Para a preservação e reintrodução dos bichos-preguiça resgatados, que sofreram agressões, dois fatores são essenciais: hábitat preservado e alimentação adequada.
“As áreas de ocorrência estão diminuindo cada vez mais. Eles estão ficando debilitados porque a alimentação natural escasseia devido ao avanço das plantações de eucalipto nessas regiões”, alerta Vera.
A bióloga também ressalta que o número de preguiças resgatadas, vítimas de caça e desmatamento, cresce constantemente.
Muitas chegam ainda filhotes. Sem o calor materno, podem morrer, pois têm a saúde frágil. Além disso, o bicho-preguiça não bebe água, retirando todo o líquido necessário dos brotos suculentos que consome.
Vídeo sobre bicho-preguiça de coleira
5 espécies de bicho-preguiça existem no Brasil, pertencentes a dois gêneros
Os dois gêneros apresentam diferenças significativas em morfologia, comportamento e alimentação.
1. Gênero Bradypus (Preguiças-de-três-dedos)
- Preguiça-comum (Bradypus variegatus)
- Preguiça-de-coleira (Bradypus torquatus)
- Preguiça-de-bentinho (Bradypus tridactylus)
📍 Habitat: Florestas tropicais, especialmente na Amazônia e na Mata Atlântica
Características
- Possuem três dedos em cada pata dianteira
- São herbívoras, alimentando-se principalmente de folhas
- Movimentam-se muito lentamente devido ao metabolismo reduzido




2. Gênero Choloepus (Preguiças-de-dois-dedos)
- Preguiça-real (Choloepus didactylus)
- Preguiça-de-Hoffmann (Choloepus hoffmanni)
📍 Habitat: Principalmente na Amazônia, em áreas de floresta tropical
Características
Possuem dois dedos nas patas dianteiras e três nos pés
- São mais ágeis que as preguiças do gênero Bradypus
- Têm uma dieta mais variada, incluindo folhas, frutas e pequenos insetos


Curiosidades sobre o bicho-preguiça
- Alimentação: Folhas, brotos e frutos – extraem toda a água necessária dos alimentos
- Movimentação: Extremamente lenta, passando a maior parte do tempo nas árvores
- Predadores: Onças, gaviões e humanos (caça e desmatamento são ameaças)
- Importância ecológica: Dispersam sementes e ajudam no equilíbrio da floresta
Ferimentos comuns no Bicho-Preguiça
Os ferimentos mais comuns mostram o quanto os bichos-preguiça são agredidos.
“Eles chegam feridos, geralmente por ataques de cães, bastante machucados e, às vezes, com fraturas.

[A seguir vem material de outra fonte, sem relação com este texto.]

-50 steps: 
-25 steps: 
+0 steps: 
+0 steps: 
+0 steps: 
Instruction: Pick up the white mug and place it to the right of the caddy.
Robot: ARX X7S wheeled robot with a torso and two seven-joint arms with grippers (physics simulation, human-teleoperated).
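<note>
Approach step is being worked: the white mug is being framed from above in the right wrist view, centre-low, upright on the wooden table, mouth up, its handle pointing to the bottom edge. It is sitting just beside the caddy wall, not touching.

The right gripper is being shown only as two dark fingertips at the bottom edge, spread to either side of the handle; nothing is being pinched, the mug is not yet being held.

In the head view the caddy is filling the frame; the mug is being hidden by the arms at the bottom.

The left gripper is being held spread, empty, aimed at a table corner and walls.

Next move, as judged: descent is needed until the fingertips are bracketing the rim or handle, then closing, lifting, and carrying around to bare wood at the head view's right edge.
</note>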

Além disso, chegam muito estressados, o que dificulta sua alimentação e adaptação ao centro”, explicou a bióloga.
É importante destacar que manter uma preguiça em cativeiro é crime ambiental.

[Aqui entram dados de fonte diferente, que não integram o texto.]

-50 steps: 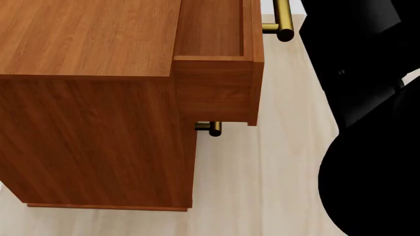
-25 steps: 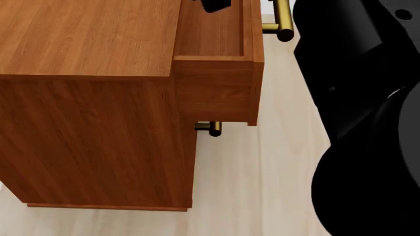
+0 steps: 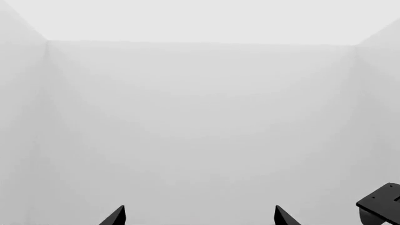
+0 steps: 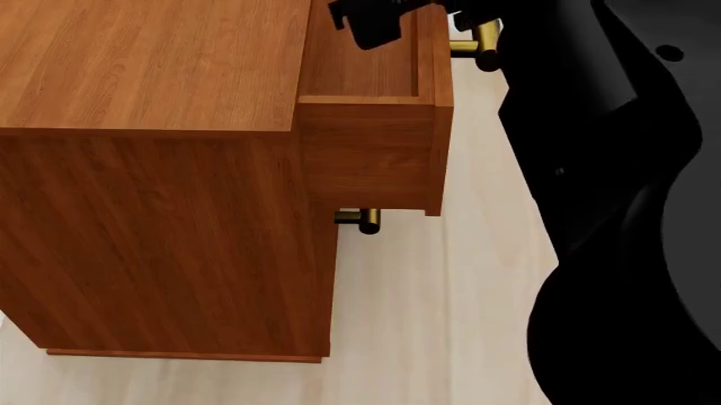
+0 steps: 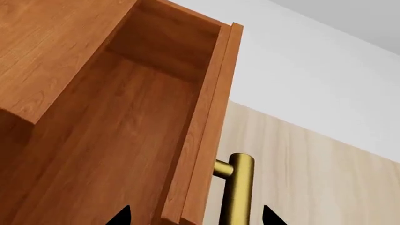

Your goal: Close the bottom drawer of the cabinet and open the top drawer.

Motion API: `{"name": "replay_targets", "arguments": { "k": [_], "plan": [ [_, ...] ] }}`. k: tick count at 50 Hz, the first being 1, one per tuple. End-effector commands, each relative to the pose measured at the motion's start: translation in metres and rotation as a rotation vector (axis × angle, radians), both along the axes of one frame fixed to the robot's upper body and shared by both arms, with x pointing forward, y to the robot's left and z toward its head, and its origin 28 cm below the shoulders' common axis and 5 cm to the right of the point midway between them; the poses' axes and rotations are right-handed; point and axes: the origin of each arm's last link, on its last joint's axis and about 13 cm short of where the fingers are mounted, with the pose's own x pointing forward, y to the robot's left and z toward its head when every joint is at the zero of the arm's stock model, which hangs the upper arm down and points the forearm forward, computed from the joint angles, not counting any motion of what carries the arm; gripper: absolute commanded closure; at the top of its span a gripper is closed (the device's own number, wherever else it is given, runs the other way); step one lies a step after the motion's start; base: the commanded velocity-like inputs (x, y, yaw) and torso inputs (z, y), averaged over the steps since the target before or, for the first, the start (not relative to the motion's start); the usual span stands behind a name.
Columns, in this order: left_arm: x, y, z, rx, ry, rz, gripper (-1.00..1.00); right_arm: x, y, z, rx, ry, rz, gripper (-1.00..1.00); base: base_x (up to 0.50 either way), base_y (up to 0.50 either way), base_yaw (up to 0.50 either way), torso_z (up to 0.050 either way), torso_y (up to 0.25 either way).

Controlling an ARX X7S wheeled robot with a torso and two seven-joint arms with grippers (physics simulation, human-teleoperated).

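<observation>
The reddish-brown cabinet point(image 4: 158, 211) fills the left of the head view. Its top drawer point(image 4: 372, 143) stands pulled out, showing an empty inside and a brass bar handle point(image 4: 485, 42). A lower drawer's brass handle point(image 4: 366, 221) shows just under it, close to the cabinet front; the bottom drawer's front is hidden. My right gripper point(image 4: 377, 18) hangs over the open top drawer. In the right wrist view it point(image 5: 195, 218) is open, its fingertips on either side of the drawer front point(image 5: 206, 140) and the handle point(image 5: 239, 192), touching neither. My left gripper point(image 3: 198, 216) is open and empty, facing white walls.
My black right arm point(image 4: 620, 211) fills the right side of the head view, over the pale wooden floor point(image 4: 451, 321). A white wall point(image 5: 325, 75) stands behind the cabinet. A black robot part point(image 3: 381, 208) shows at the left wrist view's corner.
My right arm has moved further in over the cabinet, and its gripper has come into the head view above the open top drawer. The drawers have not moved.
</observation>
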Motion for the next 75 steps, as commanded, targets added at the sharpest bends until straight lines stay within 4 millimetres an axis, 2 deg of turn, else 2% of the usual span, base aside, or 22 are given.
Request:
{"name": "replay_targets", "arguments": {
  "k": [1, 25, 75],
  "plan": [
    [0.001, 0.001, -0.002, -0.002, 0.003, 0.002, -1.00, 0.002, -0.001, -0.006, -0.007, 0.018, -0.006, -1.00, 0.00, 0.00, 0.00, 0.000, 0.000],
    [0.002, 0.001, -0.003, -0.007, 0.005, 0.003, -1.00, 0.003, -0.008, -0.013, -0.059, 0.047, -0.058, -1.00, 0.00, 0.00, 0.00, 0.000, 0.000],
    [0.002, 0.002, -0.006, -0.015, 0.009, 0.001, -1.00, -0.006, -0.042, 0.001, -0.156, 0.074, -0.248, -1.00, 0.00, 0.00, 0.00, 0.000, 0.000]
  ]
}}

Se a situação de agressão não for revertida em poucos anos, a preguiça-de-coleira poderá ser vista apenas na matinha do Centro de Pesquisas do Cacau, em Ilhéus.
Centro de Recuperação do Bicho-Preguiça na CEPLAC
Criado em 1996 pela bióloga Vera Lúcia de Oliveira, o projeto se dedica à recuperação e preservação do bicho-preguiça em uma área de 43 hectares de Mata Atlântica.
📍 Local: Rodovia Ilhéus-Itabuna (BR-415), CEPLAC.